While LAUNCH PAD is hugely beneficial to the playwrights whose work is developed and tested, it also provides invaluable experience to the students. “The program gives everyone involved a real-life experience in a safe environment,” Brainin explained. “We try to mirror the profession as much as possible with our work in the department. Personally, I don’t believe college theater should be somehow different from professional theater; I think they should be the same. So students are getting a professional experience from top to bottom while they’re still in school.

“Because the nature of LAUNCH PAD means the students are interfacing with professional playwrights, professional actors (sometimes their professors) and professional designers who work alongside our faculty,” Brainin continued, “the whole experience is one that our students recognize immediately when they graduate and walk into the profession. Students who have have been through the LAUNCH PAD process know exactly how to approach working on a new play.”

According to Brainin, LAUNCH PAD doesn’t only produce good theater; it also represents cutting-edge research. “Here at UCSB — and this is true of most universities — we don’t have to worry about doing work simply to please our audiences,” she said. “We are in a place where experimentation is the thing.
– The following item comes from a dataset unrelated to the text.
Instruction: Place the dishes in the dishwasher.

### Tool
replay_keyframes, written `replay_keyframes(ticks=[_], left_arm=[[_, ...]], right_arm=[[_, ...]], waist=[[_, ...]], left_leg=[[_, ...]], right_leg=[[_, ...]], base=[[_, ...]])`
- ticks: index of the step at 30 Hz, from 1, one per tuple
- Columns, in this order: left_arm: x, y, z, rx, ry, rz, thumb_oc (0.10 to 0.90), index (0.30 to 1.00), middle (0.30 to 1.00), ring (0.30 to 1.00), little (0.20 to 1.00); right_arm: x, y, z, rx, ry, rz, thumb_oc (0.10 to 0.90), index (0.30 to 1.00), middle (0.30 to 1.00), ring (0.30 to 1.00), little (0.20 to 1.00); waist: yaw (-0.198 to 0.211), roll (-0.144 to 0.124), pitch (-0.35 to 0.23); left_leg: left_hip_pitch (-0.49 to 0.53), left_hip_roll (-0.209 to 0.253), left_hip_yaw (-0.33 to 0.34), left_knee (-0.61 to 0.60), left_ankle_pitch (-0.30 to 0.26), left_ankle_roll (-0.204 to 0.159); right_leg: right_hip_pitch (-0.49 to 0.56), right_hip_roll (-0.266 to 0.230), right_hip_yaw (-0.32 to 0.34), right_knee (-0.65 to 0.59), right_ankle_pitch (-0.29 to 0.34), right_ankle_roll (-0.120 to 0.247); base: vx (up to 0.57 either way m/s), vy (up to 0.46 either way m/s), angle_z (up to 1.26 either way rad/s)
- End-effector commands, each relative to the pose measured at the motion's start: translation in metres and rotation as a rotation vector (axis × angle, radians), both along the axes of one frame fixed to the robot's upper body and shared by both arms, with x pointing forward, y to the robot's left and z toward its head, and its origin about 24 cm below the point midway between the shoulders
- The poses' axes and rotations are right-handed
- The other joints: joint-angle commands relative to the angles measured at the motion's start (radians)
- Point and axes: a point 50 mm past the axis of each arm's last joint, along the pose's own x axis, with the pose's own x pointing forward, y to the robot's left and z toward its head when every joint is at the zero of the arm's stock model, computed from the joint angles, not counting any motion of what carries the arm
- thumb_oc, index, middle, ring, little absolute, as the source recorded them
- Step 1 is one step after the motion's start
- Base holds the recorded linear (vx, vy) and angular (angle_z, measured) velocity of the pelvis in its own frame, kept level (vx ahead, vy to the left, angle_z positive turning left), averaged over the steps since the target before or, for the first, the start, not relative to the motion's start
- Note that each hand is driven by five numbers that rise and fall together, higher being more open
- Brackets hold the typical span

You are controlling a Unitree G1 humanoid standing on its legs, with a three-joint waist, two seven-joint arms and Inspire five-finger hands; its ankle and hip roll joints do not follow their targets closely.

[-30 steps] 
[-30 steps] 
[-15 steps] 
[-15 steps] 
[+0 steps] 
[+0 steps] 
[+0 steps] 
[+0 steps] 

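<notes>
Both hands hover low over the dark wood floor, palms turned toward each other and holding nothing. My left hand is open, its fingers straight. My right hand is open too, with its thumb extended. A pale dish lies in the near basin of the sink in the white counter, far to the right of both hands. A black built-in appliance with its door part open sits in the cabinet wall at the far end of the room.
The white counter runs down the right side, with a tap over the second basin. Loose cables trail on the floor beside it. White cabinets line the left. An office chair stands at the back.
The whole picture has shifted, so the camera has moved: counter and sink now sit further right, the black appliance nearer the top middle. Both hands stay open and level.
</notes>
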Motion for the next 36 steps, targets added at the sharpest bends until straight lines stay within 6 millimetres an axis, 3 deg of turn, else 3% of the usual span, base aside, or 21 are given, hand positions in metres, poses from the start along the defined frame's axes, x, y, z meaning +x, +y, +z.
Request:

That’s the point. It’s very difficult to quantify research in the arts, but this is it; we’re an incubator for writers, and an incubator for new work that will go out into the professional theater world and make an impact.

“In curating LAUNCH PAD, I don’t look for plays; I look for writers,” Brainin continued. “And when I find a writer whose work I believe in, I say to him or her, ‘Here’s the opportunity we have at UCSB: We have these great, young BFA actors, we have professional actors on our faculty, we have a mix of guest and faculty professional designers, we have a healthy rehearsal period and we have two great performance spaces. What do you want to write?’”

That set of circumstances makes LAUNCH PAD unique. Other universities commission plays for a particular set of actors or commission plays on a particular subject or topic. “That is a great model, too, but something entirely different from what we’re doing here,” Brainin said.

What really thrills Brainin is to see LAUNCH PAD plays go on to professional premieres (e.g. “Appoggiatura” and “Kingdom City”). “That is one exciting measure of success for us,” she said.